Every request that lands on the app server goes into an in-memory queue before being picked up by a thread. The queue is the buffer that absorbs the spike. When the queue is full, the server rejects.

How the app server processes requests¶

The app server runs a thread pool — a fixed number of threads that process requests concurrently. When a request arrives, it doesn't go directly to a thread. It joins a queue first. A free thread picks it up when it's ready.

Incoming requests → [in-memory queue] → [thread pool] → controller → DynamoDB

This is built into the web framework — Go, Java, Node all work this way. You configure two numbers and the framework handles the rest:

max_threads: 200      (how many requests processed concurrently)
queue_size:  50,000   (how many requests can wait before rejection)

How the numbers are set¶

You don't guess — you load test. You gradually increase traffic on the app server and measure latency. The point where latency starts spiking is your capacity limit.
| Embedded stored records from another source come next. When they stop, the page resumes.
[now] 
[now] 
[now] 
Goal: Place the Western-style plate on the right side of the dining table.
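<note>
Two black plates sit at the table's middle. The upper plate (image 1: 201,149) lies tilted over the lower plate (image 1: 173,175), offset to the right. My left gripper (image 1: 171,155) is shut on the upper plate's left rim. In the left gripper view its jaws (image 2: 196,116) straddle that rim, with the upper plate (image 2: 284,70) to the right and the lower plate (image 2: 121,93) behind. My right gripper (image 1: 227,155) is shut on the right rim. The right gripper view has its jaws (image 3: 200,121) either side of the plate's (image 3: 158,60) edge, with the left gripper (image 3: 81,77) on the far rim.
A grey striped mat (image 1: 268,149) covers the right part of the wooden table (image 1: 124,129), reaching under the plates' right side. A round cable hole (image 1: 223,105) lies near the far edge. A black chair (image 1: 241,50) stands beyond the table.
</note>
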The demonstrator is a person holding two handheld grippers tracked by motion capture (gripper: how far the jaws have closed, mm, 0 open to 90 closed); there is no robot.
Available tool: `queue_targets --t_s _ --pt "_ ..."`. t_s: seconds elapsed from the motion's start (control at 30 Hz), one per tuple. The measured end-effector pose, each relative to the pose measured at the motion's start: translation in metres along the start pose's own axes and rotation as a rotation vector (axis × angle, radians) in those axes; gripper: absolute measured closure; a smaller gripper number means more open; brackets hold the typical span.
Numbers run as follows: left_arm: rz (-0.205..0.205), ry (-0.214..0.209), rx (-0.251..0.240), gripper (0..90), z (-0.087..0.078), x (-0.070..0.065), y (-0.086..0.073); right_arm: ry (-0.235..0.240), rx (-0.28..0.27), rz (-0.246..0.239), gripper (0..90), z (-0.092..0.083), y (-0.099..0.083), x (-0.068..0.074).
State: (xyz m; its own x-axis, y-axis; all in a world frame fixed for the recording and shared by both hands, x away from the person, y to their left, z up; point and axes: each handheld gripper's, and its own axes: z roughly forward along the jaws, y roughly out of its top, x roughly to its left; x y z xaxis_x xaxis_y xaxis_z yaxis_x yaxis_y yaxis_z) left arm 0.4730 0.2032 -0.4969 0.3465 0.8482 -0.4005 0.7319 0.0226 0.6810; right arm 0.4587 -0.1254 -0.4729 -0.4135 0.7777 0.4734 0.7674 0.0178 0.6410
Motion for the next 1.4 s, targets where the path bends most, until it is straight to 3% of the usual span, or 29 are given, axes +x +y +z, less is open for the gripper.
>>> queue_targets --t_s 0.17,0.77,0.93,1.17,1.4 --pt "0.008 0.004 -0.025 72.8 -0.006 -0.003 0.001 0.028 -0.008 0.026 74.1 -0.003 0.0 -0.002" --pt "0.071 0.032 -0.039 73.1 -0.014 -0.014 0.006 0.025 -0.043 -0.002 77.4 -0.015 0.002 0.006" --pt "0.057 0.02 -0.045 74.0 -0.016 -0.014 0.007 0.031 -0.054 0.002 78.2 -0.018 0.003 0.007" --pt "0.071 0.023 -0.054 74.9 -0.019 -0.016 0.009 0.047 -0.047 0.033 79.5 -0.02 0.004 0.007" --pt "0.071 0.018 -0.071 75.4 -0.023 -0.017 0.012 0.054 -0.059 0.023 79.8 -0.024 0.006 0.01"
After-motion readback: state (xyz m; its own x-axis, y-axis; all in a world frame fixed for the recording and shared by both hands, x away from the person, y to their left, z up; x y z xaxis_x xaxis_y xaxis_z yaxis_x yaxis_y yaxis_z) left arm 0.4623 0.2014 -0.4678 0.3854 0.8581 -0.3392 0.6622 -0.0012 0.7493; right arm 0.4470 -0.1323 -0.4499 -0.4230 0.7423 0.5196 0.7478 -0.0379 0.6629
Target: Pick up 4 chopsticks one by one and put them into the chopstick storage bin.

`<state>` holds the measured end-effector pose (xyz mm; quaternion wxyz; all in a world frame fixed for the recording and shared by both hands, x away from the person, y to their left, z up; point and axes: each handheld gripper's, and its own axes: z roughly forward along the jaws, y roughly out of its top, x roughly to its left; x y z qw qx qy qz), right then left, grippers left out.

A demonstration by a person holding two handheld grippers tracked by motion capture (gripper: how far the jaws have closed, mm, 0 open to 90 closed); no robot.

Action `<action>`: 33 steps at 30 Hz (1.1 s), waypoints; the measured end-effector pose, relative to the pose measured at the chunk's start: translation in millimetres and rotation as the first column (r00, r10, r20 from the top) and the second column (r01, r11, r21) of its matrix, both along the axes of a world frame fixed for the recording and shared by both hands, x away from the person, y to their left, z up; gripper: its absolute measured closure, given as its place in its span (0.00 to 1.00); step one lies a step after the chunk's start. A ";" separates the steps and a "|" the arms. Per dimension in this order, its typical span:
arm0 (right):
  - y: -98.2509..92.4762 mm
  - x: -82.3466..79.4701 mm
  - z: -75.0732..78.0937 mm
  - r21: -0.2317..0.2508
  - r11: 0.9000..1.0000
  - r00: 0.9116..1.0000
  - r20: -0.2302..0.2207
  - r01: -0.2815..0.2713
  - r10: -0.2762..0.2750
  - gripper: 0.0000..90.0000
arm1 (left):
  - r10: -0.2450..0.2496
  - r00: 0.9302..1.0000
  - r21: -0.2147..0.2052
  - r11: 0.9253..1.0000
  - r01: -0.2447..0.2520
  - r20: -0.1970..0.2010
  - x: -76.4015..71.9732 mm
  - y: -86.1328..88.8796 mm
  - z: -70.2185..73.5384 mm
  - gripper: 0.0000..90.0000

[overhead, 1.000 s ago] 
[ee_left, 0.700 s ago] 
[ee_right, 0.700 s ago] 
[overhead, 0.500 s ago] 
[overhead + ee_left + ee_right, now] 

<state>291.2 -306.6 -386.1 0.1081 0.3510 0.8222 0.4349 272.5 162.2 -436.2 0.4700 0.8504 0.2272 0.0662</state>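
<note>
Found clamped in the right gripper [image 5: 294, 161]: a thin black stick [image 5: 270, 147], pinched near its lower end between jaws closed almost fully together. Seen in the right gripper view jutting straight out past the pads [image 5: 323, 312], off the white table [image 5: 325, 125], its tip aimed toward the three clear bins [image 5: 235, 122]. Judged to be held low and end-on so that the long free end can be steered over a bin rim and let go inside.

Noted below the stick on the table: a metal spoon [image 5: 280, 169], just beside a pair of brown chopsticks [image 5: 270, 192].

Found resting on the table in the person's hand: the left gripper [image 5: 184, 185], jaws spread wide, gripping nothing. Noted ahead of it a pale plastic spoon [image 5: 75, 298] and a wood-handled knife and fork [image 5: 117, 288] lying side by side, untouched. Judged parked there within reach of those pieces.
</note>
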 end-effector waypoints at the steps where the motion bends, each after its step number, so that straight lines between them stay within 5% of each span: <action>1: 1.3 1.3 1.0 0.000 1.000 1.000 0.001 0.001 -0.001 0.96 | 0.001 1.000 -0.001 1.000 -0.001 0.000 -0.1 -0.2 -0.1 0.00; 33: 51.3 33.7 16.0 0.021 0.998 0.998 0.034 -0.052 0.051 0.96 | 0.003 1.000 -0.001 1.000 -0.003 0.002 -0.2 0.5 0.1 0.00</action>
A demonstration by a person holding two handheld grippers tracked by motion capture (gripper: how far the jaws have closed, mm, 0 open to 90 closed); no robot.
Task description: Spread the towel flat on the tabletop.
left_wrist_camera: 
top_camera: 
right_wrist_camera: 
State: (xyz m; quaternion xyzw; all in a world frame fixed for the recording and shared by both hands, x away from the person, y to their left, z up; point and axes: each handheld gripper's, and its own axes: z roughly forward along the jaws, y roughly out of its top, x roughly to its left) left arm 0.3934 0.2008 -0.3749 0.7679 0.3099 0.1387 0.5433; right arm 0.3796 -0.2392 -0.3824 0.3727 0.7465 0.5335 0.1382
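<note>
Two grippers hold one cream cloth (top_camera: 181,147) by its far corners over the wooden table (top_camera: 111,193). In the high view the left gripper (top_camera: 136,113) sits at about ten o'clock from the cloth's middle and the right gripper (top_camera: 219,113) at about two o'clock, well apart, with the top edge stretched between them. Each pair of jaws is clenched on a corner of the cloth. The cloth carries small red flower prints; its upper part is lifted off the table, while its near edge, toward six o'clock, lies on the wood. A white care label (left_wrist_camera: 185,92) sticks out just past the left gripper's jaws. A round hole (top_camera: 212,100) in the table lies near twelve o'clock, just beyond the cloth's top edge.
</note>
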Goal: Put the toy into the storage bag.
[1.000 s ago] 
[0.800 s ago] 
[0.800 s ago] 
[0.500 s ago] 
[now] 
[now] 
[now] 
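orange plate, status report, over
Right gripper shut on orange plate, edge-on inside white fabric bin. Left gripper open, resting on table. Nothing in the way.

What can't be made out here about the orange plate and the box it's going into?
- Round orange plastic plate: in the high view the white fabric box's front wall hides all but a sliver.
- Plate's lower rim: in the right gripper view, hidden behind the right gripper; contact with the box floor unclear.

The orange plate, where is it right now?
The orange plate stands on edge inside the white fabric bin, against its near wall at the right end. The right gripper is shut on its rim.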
Say load testing shows one app server handles 10,000 requests/second comfortably. You set:

queue_size = 50,000   (5 seconds of buffer at peak load)

At 10K RPS, the queue fills in 5 seconds if no threads are free. Auto-scaling needs 2-3 minutes. So the queue alone isn't enough to absorb the full gap — but combined with some requests being processed normally, it buys significant time before rejections start.

The full flow under load¶

Normal load (5K RPS):
→ Requests arrive → queue at ~50% → threads process → queue stays healthy

Spike (20K RPS):
→ Requests arrive faster than threads process
→ Queue grows: 1K → 5K → 20K → 50K
→ Queue full → new requests rejected (429)
→ Auto-scaling triggers, new servers spin up (2-3 min)
→ Load distributes across new servers
→ Queue drains → system back to normal

The queue absorbs the initial spike. Rejections protect the server from crashing. Auto-scaling restores full capacity.

Interview framing

"Each app server has an in-memory request queue in front of the thread pool — this is standard in any web framework. Queue capacity is set based on load testing. When the queue fills, we reject with 429. Auto-scaling runs in parallel and restores capacity within 2-3 minutes."